L’organisation a décrit ce mois d’octobre comme « le mois le plus sanglant pour les prisonniers depuis les exécutions massives de 1988 ».

Parmi les personnes exécutées figuraient Ebrahim Azizi dans la prison de Birjand ; Nader Abdi et Alireza Keshavarz dans la prison d'Adelabad, Chiraz ; Saman Talebi et Habib Haqshenas dans la prison de Dastgerd, Ispahan ; Sasan Lorestani et Shahram Mirzaei dans la prison de Dizelabad, Kermanshah ; Khosro Vafadar dans la prison de Qom ; et Mansour Iravani à la prison de Ghezel Hesar, Karaj.

Les exécutions concernaient principalement des infractions liées au trafic de stupéfiants, et parfois même des meurtres.
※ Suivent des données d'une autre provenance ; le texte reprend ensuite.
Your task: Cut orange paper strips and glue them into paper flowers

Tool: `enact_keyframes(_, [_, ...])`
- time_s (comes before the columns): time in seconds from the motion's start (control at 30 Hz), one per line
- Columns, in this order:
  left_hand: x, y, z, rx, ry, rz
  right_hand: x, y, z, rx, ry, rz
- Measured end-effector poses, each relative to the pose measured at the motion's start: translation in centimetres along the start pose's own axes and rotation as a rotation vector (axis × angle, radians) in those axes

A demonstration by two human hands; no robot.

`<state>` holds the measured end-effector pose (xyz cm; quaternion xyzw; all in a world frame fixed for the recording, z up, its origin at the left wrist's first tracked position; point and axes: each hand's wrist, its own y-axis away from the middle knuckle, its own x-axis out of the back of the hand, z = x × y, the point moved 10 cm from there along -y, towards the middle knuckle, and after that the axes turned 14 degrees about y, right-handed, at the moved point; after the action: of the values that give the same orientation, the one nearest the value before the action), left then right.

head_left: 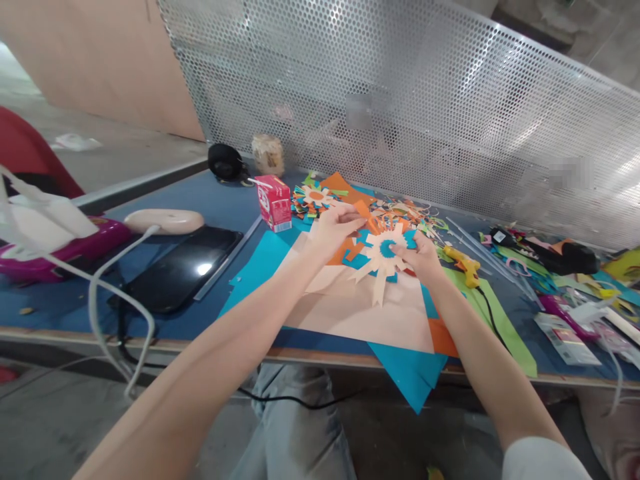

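Note:
In my right hand (423, 259), pinched at its right side, is a layered paper rosette (376, 255). It has pale peach strips, blue pieces and a blue centre. My left hand (337, 230) reaches in from the left, its fingers closed on an orange paper piece (369, 212) at the rosette's upper edge. Whether that piece touches the rosette, I cannot tell. Below both hands lies a sheet of peach paper (360, 317), with blue paper (413, 373) sticking out over the table's front edge. Small orange and blue cut-outs lie close to the rosette.
Behind my hands is a heap of paper scraps (400, 212) against a perforated metal panel (380, 100). A yellow glue gun (465, 265) rests at right on green paper (510, 327). A pink drink carton (275, 203), a black phone (183, 270) and a white cable (95, 307) are at left.

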<state>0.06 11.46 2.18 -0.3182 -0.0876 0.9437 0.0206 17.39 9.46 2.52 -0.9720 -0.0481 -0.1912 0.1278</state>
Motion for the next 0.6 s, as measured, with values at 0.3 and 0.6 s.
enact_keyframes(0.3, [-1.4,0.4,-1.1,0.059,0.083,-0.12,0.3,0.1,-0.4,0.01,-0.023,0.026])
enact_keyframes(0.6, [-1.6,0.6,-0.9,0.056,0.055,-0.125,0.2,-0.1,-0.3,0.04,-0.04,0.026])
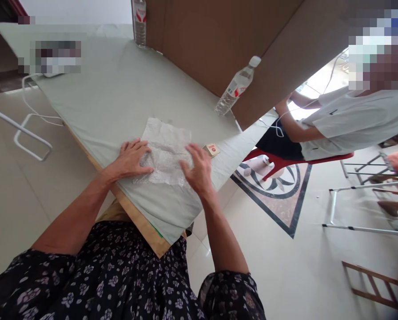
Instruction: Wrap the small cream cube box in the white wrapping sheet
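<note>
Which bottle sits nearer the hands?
The right-hand bottle, white cap in view; the other bottle stands farther back, its top cut off by the picture's edge.

I see the surface (137, 222) draped in a pale grey-green cloth (102, 84). On it I make out a crumpled sheet of bubble wrap (167, 153), a small red-printed box (212, 150) near it, a brown cardboard partition (212, 40) and two labelled plastic water bottles (237, 86) beside that.

The bubble wrap (167, 153) is translucent white, the tablecloth (119, 89) grey-green.
</note>
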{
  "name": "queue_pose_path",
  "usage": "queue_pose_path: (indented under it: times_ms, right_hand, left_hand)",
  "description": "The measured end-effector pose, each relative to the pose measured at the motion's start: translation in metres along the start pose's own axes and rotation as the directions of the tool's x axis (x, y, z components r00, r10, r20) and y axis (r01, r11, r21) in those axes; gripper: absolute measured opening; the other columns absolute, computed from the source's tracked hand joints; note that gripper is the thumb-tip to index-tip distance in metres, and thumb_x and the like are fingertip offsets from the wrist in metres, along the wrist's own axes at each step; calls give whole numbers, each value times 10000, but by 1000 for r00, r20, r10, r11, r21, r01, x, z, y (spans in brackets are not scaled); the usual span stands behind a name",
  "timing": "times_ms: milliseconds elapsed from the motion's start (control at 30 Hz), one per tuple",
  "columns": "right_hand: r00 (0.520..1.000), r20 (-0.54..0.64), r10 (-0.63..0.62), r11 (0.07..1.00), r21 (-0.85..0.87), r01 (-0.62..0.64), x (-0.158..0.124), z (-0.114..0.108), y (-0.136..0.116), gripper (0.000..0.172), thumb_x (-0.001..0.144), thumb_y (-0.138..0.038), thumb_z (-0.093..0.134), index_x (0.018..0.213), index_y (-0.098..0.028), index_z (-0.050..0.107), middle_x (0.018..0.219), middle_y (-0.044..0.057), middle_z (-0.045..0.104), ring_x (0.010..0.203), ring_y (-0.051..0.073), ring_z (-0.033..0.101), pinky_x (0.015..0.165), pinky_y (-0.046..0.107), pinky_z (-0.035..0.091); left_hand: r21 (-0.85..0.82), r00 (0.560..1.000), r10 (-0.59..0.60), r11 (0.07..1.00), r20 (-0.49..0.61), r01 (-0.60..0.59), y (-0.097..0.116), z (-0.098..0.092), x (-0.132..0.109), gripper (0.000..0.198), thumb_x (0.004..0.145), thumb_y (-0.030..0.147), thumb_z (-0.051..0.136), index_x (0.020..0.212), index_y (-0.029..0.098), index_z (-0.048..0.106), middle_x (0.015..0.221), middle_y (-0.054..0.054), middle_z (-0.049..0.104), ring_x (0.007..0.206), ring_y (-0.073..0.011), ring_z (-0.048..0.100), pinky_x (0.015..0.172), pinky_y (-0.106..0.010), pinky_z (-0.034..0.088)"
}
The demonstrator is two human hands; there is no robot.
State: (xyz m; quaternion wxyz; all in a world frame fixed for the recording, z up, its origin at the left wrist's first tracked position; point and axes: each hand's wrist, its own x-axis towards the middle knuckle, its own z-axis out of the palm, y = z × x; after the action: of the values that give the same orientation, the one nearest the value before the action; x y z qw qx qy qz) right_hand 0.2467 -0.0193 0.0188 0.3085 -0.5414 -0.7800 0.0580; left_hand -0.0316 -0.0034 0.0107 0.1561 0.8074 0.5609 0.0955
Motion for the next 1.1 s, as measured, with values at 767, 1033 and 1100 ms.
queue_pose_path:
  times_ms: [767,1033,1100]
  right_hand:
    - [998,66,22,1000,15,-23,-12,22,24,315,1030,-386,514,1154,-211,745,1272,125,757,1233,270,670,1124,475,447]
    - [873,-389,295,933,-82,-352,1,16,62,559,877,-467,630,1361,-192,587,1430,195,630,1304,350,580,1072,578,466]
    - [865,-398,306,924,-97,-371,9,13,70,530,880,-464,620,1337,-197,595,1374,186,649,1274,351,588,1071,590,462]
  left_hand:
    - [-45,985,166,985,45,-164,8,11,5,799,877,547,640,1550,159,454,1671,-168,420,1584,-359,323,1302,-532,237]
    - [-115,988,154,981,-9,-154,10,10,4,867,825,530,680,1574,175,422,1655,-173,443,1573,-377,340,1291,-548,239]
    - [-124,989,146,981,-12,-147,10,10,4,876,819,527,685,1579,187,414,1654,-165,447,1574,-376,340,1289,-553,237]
Parmi les personnes exécutées figuraient plusieurs ressortissants afghans, dont Serajuddin Abitalebi, Mohammad Shams et Mohammad Ebrahimi, tous condamnés pour trafic de stupéfiants ou meurtre.

La Société iranienne des droits de l'homme a signalé que certaines exécutions ont eu lieu sans que les familles soient informées ou sans qu'une dernière visite ne soit autorisée.

Le secrétaire général de l'ONU, António Guterres, dans son dernier rapport à l'Assemblée générale des Nations Unies, mardi 21 octobre, a mis en garde contre l'augmentation des exécutions, la torture des détenus, la répression des minorités et les restrictions croissantes des libertés civiles en Iran.

Selon le rapport, au cours du premier semestre 2025, au moins 612 personnes ont été exécutées en Iran, soit une augmentation de 119 % par rapport à la même période l'année dernière.

Guterres a regretté le mépris du régime iranien pour les recommandations internationales visant à mettre fin à la peine de mort et à limiter les crimes capitaux, qualifiant les exécutions publiques de « incompatibles avec l'interdiction de la torture et des traitements inhumains ».

Amnesty International a également annoncé jeudi 16 octobre que plus de 1 000 exécutions ont été signalées en Iran depuis le début de l'année 2025 et a appelé à l'arrêt immédiat des exécutions.

L’organisation internationale des droits de l’homme a rapporté que les exécutions en Iran « font suite à des procès inéquitables et sont utilisées pour réprimer les manifestations et les minorités ».

Plus tôt, à l'occasion de la Journée mondiale contre la peine de mort (10 octobre), le site de défense des droits de l'homme HRANA avait rapporté qu'au moins 1 537 personnes avaient été exécutées en Iran au cours de l'année écoulée.